Segment Start: DATA PROVIDED

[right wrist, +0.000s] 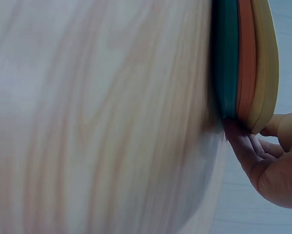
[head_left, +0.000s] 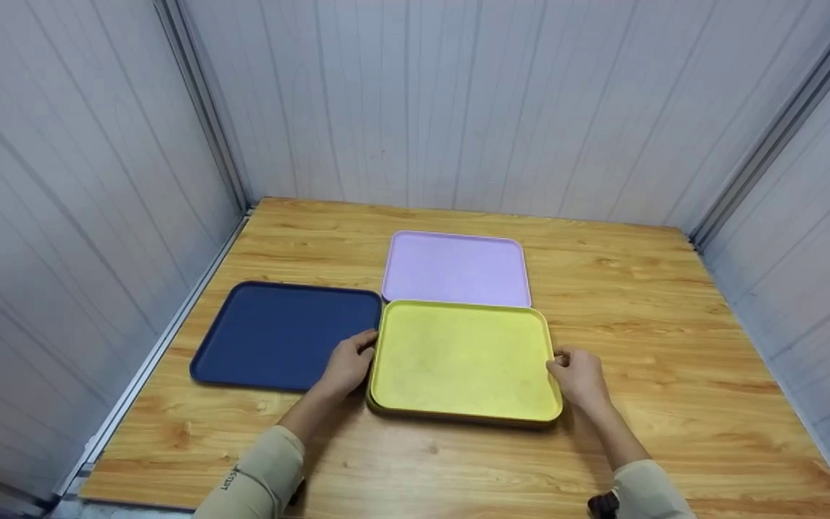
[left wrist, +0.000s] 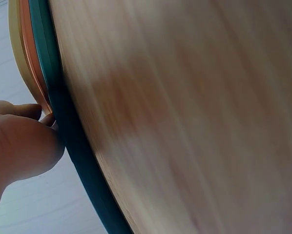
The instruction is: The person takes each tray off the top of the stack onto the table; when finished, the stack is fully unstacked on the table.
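A yellow tray (head_left: 462,360) lies on top of a stack at the table's near middle. In the right wrist view, an orange tray (right wrist: 246,63) and a green tray (right wrist: 225,68) show beneath the yellow one. My left hand (head_left: 346,364) grips the stack's left edge, beside the dark blue tray (head_left: 285,335); its fingertips are partly hidden in the left wrist view. With bent fingers my right hand (head_left: 582,378) holds the stack's right edge, some fingers at the green tray's side and the thumb by the yellow rim.
A light purple tray (head_left: 458,270) lies just behind the stack, and the dark blue tray is directly to its left. The wooden table (head_left: 645,303) has pale panel walls (head_left: 422,108) at the back and on both sides.
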Motion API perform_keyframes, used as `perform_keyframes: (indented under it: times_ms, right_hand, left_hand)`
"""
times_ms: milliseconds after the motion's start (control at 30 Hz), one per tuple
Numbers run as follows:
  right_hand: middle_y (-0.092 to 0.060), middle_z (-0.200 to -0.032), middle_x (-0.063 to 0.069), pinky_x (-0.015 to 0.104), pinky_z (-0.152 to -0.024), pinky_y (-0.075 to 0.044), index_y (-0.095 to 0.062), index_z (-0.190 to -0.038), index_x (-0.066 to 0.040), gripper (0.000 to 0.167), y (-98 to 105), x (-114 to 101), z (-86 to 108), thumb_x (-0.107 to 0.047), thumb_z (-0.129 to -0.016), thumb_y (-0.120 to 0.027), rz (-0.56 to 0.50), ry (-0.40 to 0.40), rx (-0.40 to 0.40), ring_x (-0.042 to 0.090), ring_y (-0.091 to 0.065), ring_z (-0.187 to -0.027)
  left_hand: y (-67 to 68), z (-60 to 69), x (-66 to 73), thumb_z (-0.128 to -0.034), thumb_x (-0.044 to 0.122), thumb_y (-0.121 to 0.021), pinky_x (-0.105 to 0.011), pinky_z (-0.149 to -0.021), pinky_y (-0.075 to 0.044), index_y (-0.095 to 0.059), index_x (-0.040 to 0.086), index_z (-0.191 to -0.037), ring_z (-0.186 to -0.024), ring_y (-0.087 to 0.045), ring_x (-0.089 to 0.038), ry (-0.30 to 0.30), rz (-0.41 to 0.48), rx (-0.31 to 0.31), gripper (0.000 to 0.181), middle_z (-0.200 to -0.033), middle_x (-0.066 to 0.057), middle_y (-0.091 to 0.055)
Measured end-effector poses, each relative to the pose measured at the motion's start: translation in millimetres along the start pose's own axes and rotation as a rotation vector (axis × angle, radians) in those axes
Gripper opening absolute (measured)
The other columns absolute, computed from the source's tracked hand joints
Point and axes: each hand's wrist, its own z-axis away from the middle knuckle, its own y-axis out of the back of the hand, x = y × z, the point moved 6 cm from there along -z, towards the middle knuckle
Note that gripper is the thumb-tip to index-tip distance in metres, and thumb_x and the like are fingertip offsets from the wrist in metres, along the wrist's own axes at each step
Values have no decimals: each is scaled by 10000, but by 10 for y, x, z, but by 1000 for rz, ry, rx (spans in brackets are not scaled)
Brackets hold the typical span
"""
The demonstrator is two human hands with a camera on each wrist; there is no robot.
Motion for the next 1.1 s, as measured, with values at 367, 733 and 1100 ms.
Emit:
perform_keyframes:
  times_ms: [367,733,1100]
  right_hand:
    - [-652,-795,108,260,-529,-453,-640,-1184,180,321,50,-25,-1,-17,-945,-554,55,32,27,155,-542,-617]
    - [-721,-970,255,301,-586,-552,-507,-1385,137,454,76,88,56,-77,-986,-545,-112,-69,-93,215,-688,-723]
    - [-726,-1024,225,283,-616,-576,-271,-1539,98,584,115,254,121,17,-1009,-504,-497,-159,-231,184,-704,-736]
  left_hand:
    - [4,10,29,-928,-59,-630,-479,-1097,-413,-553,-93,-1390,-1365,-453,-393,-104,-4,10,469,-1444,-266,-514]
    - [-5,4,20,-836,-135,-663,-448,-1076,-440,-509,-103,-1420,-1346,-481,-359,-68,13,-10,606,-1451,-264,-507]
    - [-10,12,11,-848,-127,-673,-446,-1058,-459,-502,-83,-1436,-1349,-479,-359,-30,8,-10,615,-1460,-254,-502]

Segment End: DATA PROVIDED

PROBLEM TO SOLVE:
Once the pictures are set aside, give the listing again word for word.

OUTPUT BELOW:
[right wrist, +0.000s] 
[head_left, +0.000s] 
[left wrist, +0.000s] 
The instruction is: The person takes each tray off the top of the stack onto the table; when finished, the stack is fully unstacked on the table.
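A yellow tray (head_left: 462,360) lies on top of a stack at the table's near middle. In the right wrist view, an orange tray (right wrist: 246,63) and a green tray (right wrist: 225,68) show beneath the yellow one. My left hand (head_left: 346,364) grips the stack's left edge, beside the dark blue tray (head_left: 285,335); its fingertips are partly hidden in the left wrist view. With bent fingers my right hand (head_left: 582,378) holds the stack's right edge, some fingers at the green tray's side and the thumb by the yellow rim.
A light purple tray (head_left: 458,270) lies just behind the stack, and the dark blue tray is directly to its left. The wooden table (head_left: 645,303) has pale panel walls (head_left: 422,108) at the back and on both sides.
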Motion API perform_keyframes, used as `perform_keyframes: (indented under it: times_ms, right_hand, left_hand)`
"""
times_ms: milliseconds after the motion's start (control at 30 Hz), one per tuple
Numbers run as follows:
  right_hand: middle_y (-0.092 to 0.060), middle_z (-0.200 to -0.032), middle_x (-0.063 to 0.069), pinky_x (-0.015 to 0.104), pinky_z (-0.152 to -0.024), pinky_y (-0.075 to 0.044), index_y (-0.095 to 0.062), index_z (-0.190 to -0.038), index_x (-0.066 to 0.040), gripper (0.000 to 0.167), y (-98 to 105), x (-114 to 101), z (-86 to 108), thumb_x (-0.107 to 0.047), thumb_z (-0.129 to -0.016), thumb_y (-0.120 to 0.027), rz (-0.56 to 0.50), ry (-0.40 to 0.40), rx (-0.40 to 0.40), ring_x (-0.042 to 0.090), ring_y (-0.091 to 0.065), ring_z (-0.187 to -0.027)
  left_hand: y (-67 to 68), z (-60 to 69), x (-66 to 73), thumb_z (-0.128 to -0.034), thumb_x (-0.044 to 0.122), thumb_y (-0.121 to 0.021), pinky_x (-0.105 to 0.011), pinky_z (-0.149 to -0.021), pinky_y (-0.075 to 0.044), index_y (-0.095 to 0.059), index_x (-0.040 to 0.086), index_z (-0.191 to -0.037), ring_z (-0.186 to -0.024), ring_y (-0.087 to 0.045), ring_x (-0.089 to 0.038), ry (-0.30 to 0.30), rz (-0.41 to 0.48), rx (-0.31 to 0.31), gripper (0.000 to 0.181), middle_z (-0.200 to -0.033), middle_x (-0.066 to 0.057), middle_y (-0.091 to 0.055)
Measured end-effector poses, each relative to the pose measured at the motion's start: translation in millimetres along the start pose's own axes and rotation as a rotation vector (axis × angle, radians) in those axes
Gripper opening absolute (measured)
The other columns absolute, computed from the source's tracked hand joints
Point and axes: each hand's wrist, its own z-axis away from the middle knuckle, its own y-axis out of the back of the hand, x = y × z, the point moved 6 cm from there along -z, towards the middle knuckle
Note that gripper is the thumb-tip to index-tip distance in metres, and thumb_x and the like are fingertip offsets from the wrist in metres, along the wrist's own axes at each step
Values have no decimals: each is scaled by 10000, but by 10 for y, x, z, but by 1000 for rz, ry, rx (spans in brackets are not scaled)
Brackets hold the typical span
"""
The demonstrator is two human hands with a camera on each wrist; there is no robot.
Motion for the next 1.1 s, as measured, with values at 367, 733 and 1100 ms.
Emit:
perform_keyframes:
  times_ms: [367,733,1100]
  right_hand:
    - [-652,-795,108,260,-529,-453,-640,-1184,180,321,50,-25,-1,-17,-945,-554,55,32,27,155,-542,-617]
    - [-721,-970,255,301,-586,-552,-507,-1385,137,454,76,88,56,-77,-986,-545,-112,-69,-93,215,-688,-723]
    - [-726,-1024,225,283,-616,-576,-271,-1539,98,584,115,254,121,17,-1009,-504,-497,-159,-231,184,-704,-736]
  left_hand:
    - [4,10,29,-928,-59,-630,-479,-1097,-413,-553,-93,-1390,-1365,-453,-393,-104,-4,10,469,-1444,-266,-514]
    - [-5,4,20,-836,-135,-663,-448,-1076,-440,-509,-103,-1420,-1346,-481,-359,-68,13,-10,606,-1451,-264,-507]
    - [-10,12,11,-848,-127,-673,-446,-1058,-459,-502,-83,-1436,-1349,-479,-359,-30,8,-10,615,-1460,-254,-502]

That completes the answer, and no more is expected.